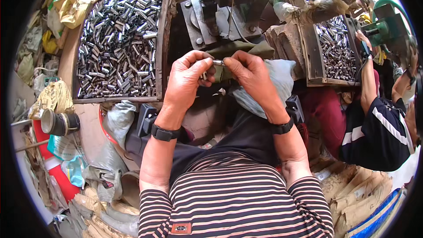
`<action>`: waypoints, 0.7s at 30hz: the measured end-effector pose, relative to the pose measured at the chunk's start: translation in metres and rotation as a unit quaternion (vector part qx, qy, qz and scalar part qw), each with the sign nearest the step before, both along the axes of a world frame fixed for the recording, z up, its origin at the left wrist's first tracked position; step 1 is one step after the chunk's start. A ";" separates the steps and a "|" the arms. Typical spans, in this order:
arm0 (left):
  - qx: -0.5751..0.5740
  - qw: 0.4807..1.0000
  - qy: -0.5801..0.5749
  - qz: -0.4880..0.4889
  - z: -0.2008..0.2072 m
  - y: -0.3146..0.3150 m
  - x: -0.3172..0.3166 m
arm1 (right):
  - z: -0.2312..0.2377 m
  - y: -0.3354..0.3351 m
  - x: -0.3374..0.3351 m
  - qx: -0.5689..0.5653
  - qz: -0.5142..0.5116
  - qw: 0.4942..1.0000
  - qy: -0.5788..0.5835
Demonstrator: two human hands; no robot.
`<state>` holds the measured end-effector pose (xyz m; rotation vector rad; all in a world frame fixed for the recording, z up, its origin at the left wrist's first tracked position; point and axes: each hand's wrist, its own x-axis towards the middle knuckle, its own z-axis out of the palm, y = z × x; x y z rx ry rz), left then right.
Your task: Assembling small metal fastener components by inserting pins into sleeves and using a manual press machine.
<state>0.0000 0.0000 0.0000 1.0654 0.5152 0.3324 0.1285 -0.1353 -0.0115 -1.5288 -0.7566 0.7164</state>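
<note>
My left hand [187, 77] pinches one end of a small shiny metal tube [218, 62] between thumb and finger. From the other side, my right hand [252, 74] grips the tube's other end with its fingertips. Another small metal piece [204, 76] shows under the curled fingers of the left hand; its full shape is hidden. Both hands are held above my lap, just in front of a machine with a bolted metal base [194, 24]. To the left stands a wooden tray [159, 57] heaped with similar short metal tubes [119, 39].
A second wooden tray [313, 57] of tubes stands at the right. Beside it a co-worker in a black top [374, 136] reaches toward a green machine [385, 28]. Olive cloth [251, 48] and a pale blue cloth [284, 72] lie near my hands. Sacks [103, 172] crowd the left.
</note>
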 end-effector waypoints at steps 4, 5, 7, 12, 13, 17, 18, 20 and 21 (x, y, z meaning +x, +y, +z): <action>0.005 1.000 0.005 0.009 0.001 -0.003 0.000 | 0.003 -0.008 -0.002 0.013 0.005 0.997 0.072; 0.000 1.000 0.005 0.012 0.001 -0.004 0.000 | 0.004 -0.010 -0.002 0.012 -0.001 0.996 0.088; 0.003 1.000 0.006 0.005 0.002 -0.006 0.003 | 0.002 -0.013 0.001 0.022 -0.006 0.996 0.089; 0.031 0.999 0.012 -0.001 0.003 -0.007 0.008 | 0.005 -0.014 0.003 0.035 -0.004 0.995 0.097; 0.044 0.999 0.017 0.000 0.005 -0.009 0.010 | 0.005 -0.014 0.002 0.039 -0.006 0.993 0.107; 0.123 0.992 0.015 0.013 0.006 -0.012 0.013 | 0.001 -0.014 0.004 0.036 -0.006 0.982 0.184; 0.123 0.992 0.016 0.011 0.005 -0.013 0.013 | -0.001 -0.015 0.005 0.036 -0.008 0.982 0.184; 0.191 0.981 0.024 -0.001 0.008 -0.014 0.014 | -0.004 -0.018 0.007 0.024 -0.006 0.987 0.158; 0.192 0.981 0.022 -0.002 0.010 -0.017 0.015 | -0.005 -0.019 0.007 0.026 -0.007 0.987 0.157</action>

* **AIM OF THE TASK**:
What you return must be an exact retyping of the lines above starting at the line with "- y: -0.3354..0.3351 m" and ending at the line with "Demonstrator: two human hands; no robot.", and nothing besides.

* **OUTPUT FOR THIS TASK**:
  - y: -0.3354..0.3351 m
  - x: -0.3374..0.3351 m
  - qx: -0.5689..0.5653
  - qz: -0.5142..0.5116
  - qw: 0.4942..1.0000
  - qy: -0.5788..0.5835
Demonstrator: two human hands; no robot.

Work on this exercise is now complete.